TASK » Everything in the listing except the pictures should be written out exactly.

RECORDS FOR THIS EXERCISE »
-*-
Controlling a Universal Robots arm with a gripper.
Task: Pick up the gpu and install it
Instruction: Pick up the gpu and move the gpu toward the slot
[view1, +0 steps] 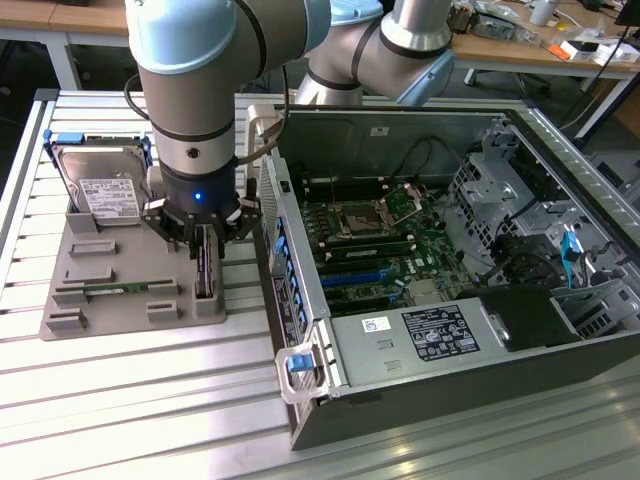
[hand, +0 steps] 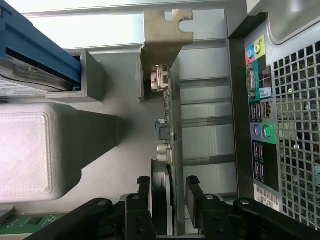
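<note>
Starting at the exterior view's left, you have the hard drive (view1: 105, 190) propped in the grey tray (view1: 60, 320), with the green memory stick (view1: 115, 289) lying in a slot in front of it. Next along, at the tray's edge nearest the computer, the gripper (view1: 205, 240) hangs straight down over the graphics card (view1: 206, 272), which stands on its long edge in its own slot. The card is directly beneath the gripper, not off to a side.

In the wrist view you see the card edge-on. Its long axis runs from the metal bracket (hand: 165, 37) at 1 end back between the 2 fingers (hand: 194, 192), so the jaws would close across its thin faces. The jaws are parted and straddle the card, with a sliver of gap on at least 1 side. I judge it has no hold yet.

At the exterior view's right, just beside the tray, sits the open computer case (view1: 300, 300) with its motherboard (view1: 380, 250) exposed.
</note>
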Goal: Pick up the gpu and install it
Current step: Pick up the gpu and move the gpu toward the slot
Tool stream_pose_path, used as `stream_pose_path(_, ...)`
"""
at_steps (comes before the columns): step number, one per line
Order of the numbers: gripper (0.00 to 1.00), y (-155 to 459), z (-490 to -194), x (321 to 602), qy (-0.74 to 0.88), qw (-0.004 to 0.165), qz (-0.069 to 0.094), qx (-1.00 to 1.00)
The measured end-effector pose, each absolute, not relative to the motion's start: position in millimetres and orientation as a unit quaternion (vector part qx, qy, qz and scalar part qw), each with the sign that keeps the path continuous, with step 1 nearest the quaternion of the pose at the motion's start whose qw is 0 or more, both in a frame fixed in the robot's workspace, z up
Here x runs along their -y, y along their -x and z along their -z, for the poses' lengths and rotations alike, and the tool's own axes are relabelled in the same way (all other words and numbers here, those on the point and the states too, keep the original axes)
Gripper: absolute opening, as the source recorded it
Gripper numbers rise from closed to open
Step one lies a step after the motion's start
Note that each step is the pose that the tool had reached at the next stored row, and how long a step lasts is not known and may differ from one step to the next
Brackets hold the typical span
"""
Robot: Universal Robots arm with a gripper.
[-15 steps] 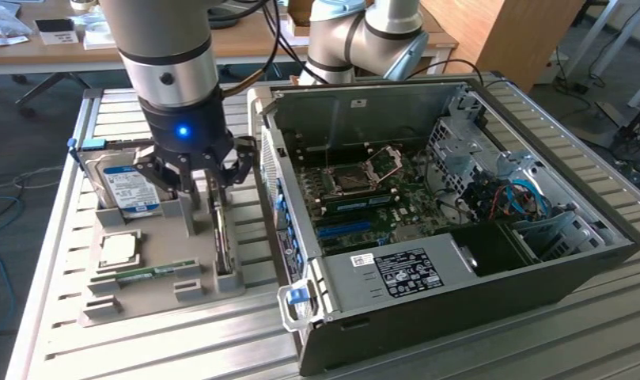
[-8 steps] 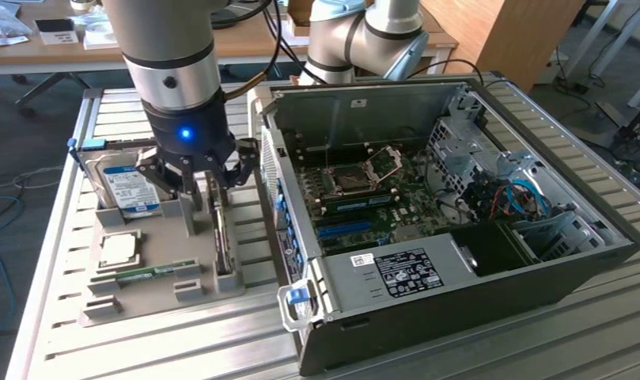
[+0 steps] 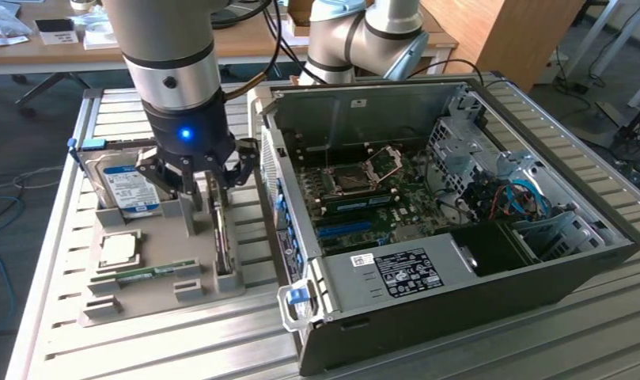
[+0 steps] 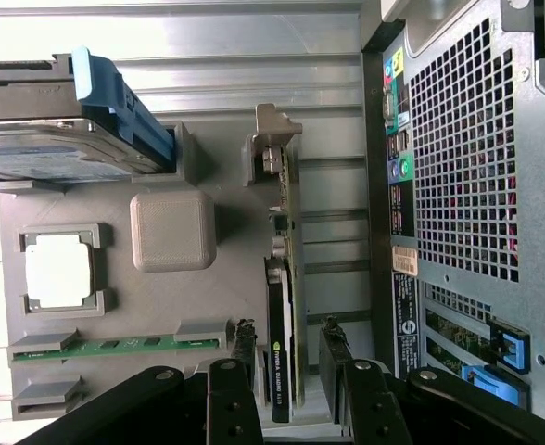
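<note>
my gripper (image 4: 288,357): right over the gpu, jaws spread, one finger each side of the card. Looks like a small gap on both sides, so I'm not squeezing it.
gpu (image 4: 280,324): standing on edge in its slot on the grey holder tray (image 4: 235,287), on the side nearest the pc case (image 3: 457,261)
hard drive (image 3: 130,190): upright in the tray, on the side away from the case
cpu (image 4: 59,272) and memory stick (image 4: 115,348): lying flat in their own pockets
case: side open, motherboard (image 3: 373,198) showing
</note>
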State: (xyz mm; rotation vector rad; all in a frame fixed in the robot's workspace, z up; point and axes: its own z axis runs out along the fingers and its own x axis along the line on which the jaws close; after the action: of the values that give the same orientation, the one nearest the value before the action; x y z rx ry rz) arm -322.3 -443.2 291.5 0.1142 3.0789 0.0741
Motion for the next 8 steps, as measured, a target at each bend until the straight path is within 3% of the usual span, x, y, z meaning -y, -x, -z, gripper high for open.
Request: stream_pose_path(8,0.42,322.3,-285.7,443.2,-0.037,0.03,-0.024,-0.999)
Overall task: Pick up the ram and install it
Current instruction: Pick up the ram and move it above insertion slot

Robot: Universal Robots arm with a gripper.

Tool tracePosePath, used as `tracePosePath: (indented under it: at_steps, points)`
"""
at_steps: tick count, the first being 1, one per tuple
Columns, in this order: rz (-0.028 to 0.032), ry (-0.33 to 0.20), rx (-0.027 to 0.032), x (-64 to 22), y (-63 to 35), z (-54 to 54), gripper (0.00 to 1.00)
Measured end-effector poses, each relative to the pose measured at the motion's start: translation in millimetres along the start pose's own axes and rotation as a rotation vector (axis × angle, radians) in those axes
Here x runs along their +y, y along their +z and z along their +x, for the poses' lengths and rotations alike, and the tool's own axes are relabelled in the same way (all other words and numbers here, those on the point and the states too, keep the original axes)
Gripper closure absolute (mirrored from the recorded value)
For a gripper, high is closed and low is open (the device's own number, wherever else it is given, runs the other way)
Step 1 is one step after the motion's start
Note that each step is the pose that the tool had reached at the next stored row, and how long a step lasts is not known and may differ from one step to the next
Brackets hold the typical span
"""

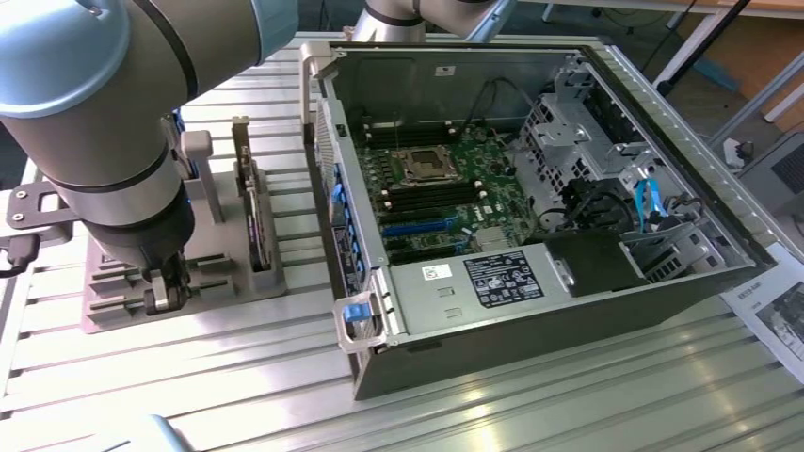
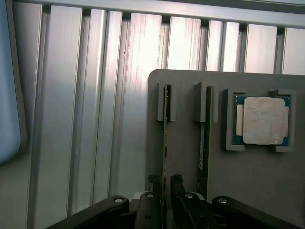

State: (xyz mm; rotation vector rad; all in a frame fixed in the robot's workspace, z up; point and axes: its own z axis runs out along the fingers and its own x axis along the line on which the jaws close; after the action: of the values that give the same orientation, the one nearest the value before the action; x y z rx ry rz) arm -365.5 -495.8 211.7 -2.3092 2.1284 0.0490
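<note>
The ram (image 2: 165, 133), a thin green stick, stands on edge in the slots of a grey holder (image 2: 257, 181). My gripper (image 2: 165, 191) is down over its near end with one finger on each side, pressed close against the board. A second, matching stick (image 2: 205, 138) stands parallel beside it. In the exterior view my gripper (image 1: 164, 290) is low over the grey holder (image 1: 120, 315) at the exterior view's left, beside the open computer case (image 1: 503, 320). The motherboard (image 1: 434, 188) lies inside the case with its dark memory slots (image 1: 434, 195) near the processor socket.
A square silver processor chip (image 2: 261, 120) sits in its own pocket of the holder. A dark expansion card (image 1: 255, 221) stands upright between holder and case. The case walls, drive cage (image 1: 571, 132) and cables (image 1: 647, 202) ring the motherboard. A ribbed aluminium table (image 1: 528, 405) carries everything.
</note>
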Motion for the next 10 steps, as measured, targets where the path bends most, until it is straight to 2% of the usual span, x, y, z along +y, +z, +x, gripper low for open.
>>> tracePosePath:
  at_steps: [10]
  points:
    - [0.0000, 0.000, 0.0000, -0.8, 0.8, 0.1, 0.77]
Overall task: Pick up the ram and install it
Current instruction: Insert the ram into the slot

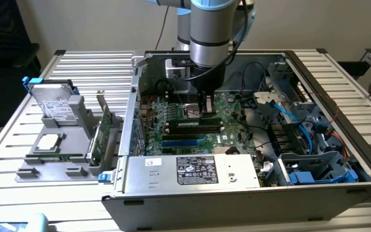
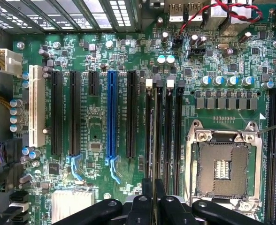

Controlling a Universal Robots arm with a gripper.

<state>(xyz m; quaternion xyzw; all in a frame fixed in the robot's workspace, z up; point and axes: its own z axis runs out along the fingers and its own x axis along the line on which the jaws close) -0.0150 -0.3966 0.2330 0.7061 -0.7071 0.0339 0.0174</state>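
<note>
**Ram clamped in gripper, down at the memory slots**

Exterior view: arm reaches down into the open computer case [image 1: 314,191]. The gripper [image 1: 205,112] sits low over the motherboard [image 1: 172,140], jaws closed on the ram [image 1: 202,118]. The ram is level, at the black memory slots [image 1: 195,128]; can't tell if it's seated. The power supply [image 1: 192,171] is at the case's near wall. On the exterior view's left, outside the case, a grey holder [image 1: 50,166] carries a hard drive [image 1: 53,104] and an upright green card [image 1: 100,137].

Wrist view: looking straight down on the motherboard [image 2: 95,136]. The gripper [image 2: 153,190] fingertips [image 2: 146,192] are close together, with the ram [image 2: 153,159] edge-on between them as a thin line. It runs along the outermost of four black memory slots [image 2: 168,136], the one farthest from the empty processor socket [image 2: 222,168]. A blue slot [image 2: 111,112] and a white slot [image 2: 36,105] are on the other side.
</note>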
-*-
THE ANSWER »
Controlling a Universal Robots arm with a gripper.
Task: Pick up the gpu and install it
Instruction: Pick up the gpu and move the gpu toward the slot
[view1, +0 steps] 
[hand, +0 steps] 
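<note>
Starting at the exterior view's left, you have the hard drive (view1: 105, 190) propped in the grey tray (view1: 60, 320), with the green memory stick (view1: 115, 289) lying in a slot in front of it. Next along, at the tray's edge nearest the computer, the gripper (view1: 205, 240) hangs straight down over the graphics card (view1: 206, 272), which stands on its long edge in its own slot. The card is directly beneath the gripper, not off to a side.

In the wrist view you see the card edge-on. Its long axis runs from the metal bracket (hand: 165, 37) at 1 end back between the 2 fingers (hand: 194, 192), so the jaws would close across its thin faces. The jaws are parted and straddle the card, with a sliver of gap on at least 1 side. I judge it has no hold yet.

At the exterior view's right, just beside the tray, sits the open computer case (view1: 300, 300) with its motherboard (view1: 380, 250) exposed.
</note>
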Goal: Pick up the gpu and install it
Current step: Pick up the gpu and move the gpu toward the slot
Tool stream_pose_path, used as `stream_pose_path(_, ...)`
"""
at_steps (comes before the columns): step number, one per line
Order of the numbers: gripper (0.00 to 1.00), y (-155 to 459), z (-490 to -194), x (321 to 602), qy (-0.74 to 0.88), qw (-0.004 to 0.165), qz (-0.069 to 0.094), qx (-1.00 to 1.00)
The measured end-effector pose, each absolute, not relative to the motion's start: position in millimetres and orientation as a unit quaternion (vector part qx, qy, qz and scalar part qw), each with the sign that keeps the path continuous, with step 1 nearest the quaternion of the pose at the motion's start whose qw is 0 or more, both in a frame fixed in the robot's workspace, z up
Here x runs along their -y, y along their -x and z along their -z, for the poses' lengths and rotations alike, and the tool's own axes are relabelled in the same way (all other words and numbers here, those on the point and the states too, keep the original axes)
Gripper: absolute opening, as the source recorded it
Gripper numbers rise from closed to open
Step one lies a step after the motion's start
Note that each step is the pose that the tool had reached at the next stored row, and how long a step lasts is not known and may differ from one step to the next
Brackets hold the typical span
"""
Robot: Universal Robots arm with a gripper.
[-15 steps] 
[-8 steps] 
[+0 steps] 
[+0 steps] 
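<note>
my gripper (image 4: 288,357): right over the gpu, jaws spread, one finger each side of the card. Looks like a small gap on both sides, so I'm not squeezing it.
gpu (image 4: 280,324): standing on edge in its slot on the grey holder tray (image 4: 235,287), on the side nearest the pc case (image 3: 457,261)
hard drive (image 3: 130,190): upright in the tray, on the side away from the case
cpu (image 4: 59,272) and memory stick (image 4: 115,348): lying flat in their own pockets
case: side open, motherboard (image 3: 373,198) showing
</note>
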State: (xyz mm; rotation vector rad; all in a frame fixed in the robot's workspace, z up; point and axes: its own z axis runs out along the fingers and its own x axis along the line on which the jaws close; after the action: of the values that give the same orientation, the one nearest the value before the action; x y z rx ry rz) arm -322.3 -443.2 291.5 0.1142 3.0789 0.0741
Motion for the next 8 steps, as measured, a target at each bend until the straight path is within 3% of the usual span, x, y, z meaning -y, -x, -z, gripper high for open.
Request: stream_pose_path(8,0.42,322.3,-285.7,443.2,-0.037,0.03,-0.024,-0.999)
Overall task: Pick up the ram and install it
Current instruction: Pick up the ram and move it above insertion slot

Robot: Universal Robots arm with a gripper.

Tool tracePosePath, used as `tracePosePath: (indented under it: at_steps, points)`
"""
at_steps: tick count, the first being 1, one per tuple
Columns, in this order: rz (-0.028 to 0.032), ry (-0.33 to 0.20), rx (-0.027 to 0.032), x (-64 to 22), y (-63 to 35), z (-54 to 54), gripper (0.00 to 1.00)
Measured end-effector poses, each relative to the pose measured at the motion's start: translation in millimetres along the start pose's own axes and rotation as a rotation vector (axis × angle, radians) in those axes
Here x runs along their +y, y along their +z and z along their +x, for the poses' lengths and rotations alike, and the tool's own axes are relabelled in the same way (all other words and numbers here, those on the point and the states too, keep the original axes)
Gripper closure absolute (mirrored from the recorded value)
For a gripper, high is closed and low is open (the device's own number, wherever else it is given, runs the other way)
Step 1 is one step after the motion's start
Note that each step is the pose that the tool had reached at the next stored row, and how long a step lasts is not known and may differ from one step to the next
Brackets hold the typical span
"""


State: (xyz mm; rotation vector rad; all in a frame fixed in the robot's workspace, z up; point and axes: its own z axis runs out along the fingers and its own x axis along the line on which the jaws close; after the action: of the values that give the same orientation, the one nearest the value before the action; x y z rx ry rz) arm -365.5 -495.8 211.7 -2.3092 2.1284 0.0490
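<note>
The ram (image 2: 165, 133), a thin green stick, stands on edge in the slots of a grey holder (image 2: 257, 181). My gripper (image 2: 165, 191) is down over its near end with one finger on each side, pressed close against the board. A second, matching stick (image 2: 205, 138) stands parallel beside it. In the exterior view my gripper (image 1: 164, 290) is low over the grey holder (image 1: 120, 315) at the exterior view's left, beside the open computer case (image 1: 503, 320). The motherboard (image 1: 434, 188) lies inside the case with its dark memory slots (image 1: 434, 195) near the processor socket.
A square silver processor chip (image 2: 261, 120) sits in its own pocket of the holder. A dark expansion card (image 1: 255, 221) stands upright between holder and case. The case walls, drive cage (image 1: 571, 132) and cables (image 1: 647, 202) ring the motherboard. A ribbed aluminium table (image 1: 528, 405) carries everything.
</note>
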Motion for the next 10 steps, as measured, targets where the path bends most, until it is straight to 2% of the usual span, x, y, z along +y, +z, +x, gripper low for open.
>>> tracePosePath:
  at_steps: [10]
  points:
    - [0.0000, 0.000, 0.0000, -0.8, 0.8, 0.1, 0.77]
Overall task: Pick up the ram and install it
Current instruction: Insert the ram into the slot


Controlling a Universal Robots arm with a gripper.

<state>(xyz m; quaternion xyzw; all in a frame fixed in the robot's workspace, z up; point and axes: its own z axis runs out along the fingers and its own x axis along the line on which the jaws close) -0.0150 -0.3966 0.2330 0.7061 -0.7071 0.0339 0.0174</state>
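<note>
**Ram clamped in gripper, down at the memory slots**

Exterior view: arm reaches down into the open computer case [image 1: 314,191]. The gripper [image 1: 205,112] sits low over the motherboard [image 1: 172,140], jaws closed on the ram [image 1: 202,118]. The ram is level, at the black memory slots [image 1: 195,128]; can't tell if it's seated. The power supply [image 1: 192,171] is at the case's near wall. On the exterior view's left, outside the case, a grey holder [image 1: 50,166] carries a hard drive [image 1: 53,104] and an upright green card [image 1: 100,137].

Wrist view: looking straight down on the motherboard [image 2: 95,136]. The gripper [image 2: 153,190] fingertips [image 2: 146,192] are close together, with the ram [image 2: 153,159] edge-on between them as a thin line. It runs along the outermost of four black memory slots [image 2: 168,136], the one farthest from the empty processor socket [image 2: 222,168]. A blue slot [image 2: 111,112] and a white slot [image 2: 36,105] are on the other side.
</note>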

This response is now finished.